Few people outside the state have heard of it, but for the residents of Newbury, it's a favorite.
It all started about thirty years ago. On the side of Route 103, which runs through Newbury, stood a small white house. In the backyard was a chicken farm. And on that farm lived a beautiful sixteen-year-old named Gretchen Ruhl, who helped the family raise the chickens. Gretchen had a secret admirer (or maybe two), but this story is about one guy who was too shy to approach her first.
And then one moonlit night, he took a brush and painted twenty-centimeter-high letters on a huge boulder conveniently located right across the street from her house. The inscription read: "FARMERESS, I LOVE YOU."

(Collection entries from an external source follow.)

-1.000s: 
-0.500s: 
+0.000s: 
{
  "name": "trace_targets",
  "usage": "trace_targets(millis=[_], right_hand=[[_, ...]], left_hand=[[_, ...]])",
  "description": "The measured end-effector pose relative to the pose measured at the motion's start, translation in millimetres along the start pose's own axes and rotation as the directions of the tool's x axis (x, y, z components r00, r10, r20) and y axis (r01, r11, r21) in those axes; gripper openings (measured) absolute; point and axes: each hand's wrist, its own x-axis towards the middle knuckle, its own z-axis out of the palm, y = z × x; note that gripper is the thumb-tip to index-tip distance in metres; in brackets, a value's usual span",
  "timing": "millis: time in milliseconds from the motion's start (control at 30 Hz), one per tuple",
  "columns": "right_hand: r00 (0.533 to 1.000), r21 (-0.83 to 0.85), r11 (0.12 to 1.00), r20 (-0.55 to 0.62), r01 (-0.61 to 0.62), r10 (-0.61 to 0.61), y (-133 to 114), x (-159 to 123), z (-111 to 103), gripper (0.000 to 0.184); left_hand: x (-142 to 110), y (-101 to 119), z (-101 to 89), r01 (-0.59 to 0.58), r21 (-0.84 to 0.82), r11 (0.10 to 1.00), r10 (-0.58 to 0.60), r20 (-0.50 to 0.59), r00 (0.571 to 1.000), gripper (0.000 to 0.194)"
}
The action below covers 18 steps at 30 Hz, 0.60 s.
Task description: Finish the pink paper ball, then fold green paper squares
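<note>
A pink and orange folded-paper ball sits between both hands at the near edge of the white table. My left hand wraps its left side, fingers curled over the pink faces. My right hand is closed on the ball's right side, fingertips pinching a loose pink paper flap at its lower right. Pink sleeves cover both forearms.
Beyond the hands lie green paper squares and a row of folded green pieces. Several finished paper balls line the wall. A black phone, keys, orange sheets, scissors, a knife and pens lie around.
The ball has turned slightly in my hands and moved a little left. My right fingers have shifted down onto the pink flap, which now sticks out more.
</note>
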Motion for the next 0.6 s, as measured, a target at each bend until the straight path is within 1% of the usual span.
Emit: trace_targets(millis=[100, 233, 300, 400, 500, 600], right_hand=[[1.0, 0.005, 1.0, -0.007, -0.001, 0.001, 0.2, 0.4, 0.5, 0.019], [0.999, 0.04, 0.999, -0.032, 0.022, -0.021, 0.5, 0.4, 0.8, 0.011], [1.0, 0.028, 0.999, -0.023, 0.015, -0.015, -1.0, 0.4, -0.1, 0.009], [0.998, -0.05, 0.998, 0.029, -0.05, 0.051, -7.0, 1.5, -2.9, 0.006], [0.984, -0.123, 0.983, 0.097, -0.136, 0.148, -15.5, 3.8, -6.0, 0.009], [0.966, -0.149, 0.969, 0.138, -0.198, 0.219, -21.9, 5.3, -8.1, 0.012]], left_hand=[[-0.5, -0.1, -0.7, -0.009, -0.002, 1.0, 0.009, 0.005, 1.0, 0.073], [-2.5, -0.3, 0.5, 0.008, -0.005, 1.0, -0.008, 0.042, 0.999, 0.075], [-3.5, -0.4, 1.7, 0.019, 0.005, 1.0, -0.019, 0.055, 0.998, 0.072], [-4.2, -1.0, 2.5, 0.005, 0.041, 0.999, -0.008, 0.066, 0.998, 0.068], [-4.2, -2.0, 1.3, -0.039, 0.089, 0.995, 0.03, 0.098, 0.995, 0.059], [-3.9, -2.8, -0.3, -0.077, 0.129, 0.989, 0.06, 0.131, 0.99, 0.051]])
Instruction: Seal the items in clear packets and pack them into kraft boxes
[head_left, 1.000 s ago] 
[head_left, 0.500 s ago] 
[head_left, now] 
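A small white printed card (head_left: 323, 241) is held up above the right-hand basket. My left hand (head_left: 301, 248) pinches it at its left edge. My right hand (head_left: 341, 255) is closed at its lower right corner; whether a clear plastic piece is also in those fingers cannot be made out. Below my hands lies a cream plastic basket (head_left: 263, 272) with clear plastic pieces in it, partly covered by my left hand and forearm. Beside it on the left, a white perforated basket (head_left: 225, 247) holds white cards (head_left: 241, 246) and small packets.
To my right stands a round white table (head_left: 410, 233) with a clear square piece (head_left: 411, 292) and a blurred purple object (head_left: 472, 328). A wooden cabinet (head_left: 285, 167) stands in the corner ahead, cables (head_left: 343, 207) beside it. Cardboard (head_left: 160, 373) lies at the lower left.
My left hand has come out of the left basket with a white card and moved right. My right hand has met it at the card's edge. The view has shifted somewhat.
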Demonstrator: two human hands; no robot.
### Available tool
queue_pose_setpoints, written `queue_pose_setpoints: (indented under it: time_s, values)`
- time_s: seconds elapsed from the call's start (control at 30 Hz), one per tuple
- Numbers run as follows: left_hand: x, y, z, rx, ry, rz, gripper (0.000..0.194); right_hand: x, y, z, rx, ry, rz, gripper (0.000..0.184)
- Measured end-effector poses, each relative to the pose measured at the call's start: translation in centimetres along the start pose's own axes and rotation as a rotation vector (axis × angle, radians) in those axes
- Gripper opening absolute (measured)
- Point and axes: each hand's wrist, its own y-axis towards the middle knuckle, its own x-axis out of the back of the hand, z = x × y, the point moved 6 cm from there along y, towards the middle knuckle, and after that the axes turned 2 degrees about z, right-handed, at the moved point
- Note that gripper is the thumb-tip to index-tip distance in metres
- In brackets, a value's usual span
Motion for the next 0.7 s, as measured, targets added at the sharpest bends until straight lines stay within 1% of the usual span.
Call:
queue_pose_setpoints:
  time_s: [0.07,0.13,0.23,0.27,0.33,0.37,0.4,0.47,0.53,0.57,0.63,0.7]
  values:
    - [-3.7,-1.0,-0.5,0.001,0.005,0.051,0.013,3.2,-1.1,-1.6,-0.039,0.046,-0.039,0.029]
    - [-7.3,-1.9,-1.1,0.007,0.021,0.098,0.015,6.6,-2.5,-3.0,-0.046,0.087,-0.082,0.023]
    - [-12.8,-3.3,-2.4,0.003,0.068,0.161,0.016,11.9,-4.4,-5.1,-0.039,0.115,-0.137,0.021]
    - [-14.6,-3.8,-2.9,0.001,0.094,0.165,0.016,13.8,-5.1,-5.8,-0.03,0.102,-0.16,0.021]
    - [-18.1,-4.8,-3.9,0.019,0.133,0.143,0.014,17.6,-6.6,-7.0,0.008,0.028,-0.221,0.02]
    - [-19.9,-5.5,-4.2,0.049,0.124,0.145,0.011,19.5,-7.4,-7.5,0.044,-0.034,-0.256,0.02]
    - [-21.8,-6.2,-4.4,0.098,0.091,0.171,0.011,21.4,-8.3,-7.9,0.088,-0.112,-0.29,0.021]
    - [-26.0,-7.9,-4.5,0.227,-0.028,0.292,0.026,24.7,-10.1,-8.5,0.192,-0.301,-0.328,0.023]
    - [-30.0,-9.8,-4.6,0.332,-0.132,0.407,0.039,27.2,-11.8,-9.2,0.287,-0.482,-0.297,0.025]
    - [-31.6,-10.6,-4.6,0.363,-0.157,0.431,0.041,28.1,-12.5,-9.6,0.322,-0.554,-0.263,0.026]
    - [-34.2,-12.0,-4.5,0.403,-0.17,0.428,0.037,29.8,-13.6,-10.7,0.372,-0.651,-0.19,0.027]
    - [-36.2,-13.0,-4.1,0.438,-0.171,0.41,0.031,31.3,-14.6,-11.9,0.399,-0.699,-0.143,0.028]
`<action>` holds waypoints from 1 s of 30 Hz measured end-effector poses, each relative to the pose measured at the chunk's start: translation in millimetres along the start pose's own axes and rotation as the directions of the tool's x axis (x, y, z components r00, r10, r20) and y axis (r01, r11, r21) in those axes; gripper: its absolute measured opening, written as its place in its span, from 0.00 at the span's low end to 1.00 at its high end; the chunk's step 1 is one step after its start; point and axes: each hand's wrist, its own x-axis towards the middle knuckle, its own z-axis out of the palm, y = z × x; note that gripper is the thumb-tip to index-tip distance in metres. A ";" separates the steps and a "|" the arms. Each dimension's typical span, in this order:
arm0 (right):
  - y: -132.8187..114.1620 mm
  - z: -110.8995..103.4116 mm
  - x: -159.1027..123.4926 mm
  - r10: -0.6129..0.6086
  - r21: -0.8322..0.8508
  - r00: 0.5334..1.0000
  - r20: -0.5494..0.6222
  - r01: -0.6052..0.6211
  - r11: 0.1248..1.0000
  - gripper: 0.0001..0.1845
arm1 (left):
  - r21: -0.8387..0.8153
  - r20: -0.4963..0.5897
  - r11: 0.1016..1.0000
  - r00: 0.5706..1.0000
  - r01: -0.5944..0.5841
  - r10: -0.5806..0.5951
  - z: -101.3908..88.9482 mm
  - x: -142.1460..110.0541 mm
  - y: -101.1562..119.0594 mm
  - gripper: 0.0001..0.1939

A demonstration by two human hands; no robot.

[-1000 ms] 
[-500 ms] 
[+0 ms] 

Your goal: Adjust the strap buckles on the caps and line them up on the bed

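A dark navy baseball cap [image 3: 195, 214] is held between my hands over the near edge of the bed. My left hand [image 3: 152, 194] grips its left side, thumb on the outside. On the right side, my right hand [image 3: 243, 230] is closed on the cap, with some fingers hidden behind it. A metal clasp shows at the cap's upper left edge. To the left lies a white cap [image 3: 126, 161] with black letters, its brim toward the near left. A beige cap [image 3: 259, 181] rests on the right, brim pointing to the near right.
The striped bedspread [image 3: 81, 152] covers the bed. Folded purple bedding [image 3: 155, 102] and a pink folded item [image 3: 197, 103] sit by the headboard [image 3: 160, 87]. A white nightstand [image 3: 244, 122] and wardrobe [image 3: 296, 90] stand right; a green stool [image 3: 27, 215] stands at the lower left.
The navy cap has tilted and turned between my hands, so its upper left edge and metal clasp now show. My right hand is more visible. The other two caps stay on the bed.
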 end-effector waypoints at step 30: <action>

The next morning, Gretchen saw the message. And, as he hoped, she guessed who wrote it. What happened next is a mystery shrouded in darkness. Legend is silent on the matter. Did they meet? Did they exchange letters? Did they steal kisses? Nobody knows.
Gretchen Ruhl grew up and went off to college. The inscription remained, gradually fading in the rain and hidden behind the thorny bushes. The story could have ended there.
But it didn't. One day, many years later, new paint appeared on the stone and a new message: "I STILL LOVE YOU."
Instantly, the boulder became a local landmark. Residents began calling it by its name and smiling mysteriously, while passing drivers wondered what it meant. Every few years, someone would clear the overgrowth and freshen up the letters. Until one day in 1997, two workers from the Department of Transportation arrived and scrubbed off the love letter. Someone complained to the city administration about the graffiti.
But the stone didn't stay clean for long. The stubborn graffiti returned, as large and as emphatic as before. And this time, before the Department could intervene, Newbury residents collected nearly two hundred signatures and submitted a petition demanding the graffiti be left alone. The Department relented.
Today, as you drive along Highway 103 through Newbury, you can still see the "Chicken Rock" on the west side of the road. It stands in its place. And the inscription on it, too.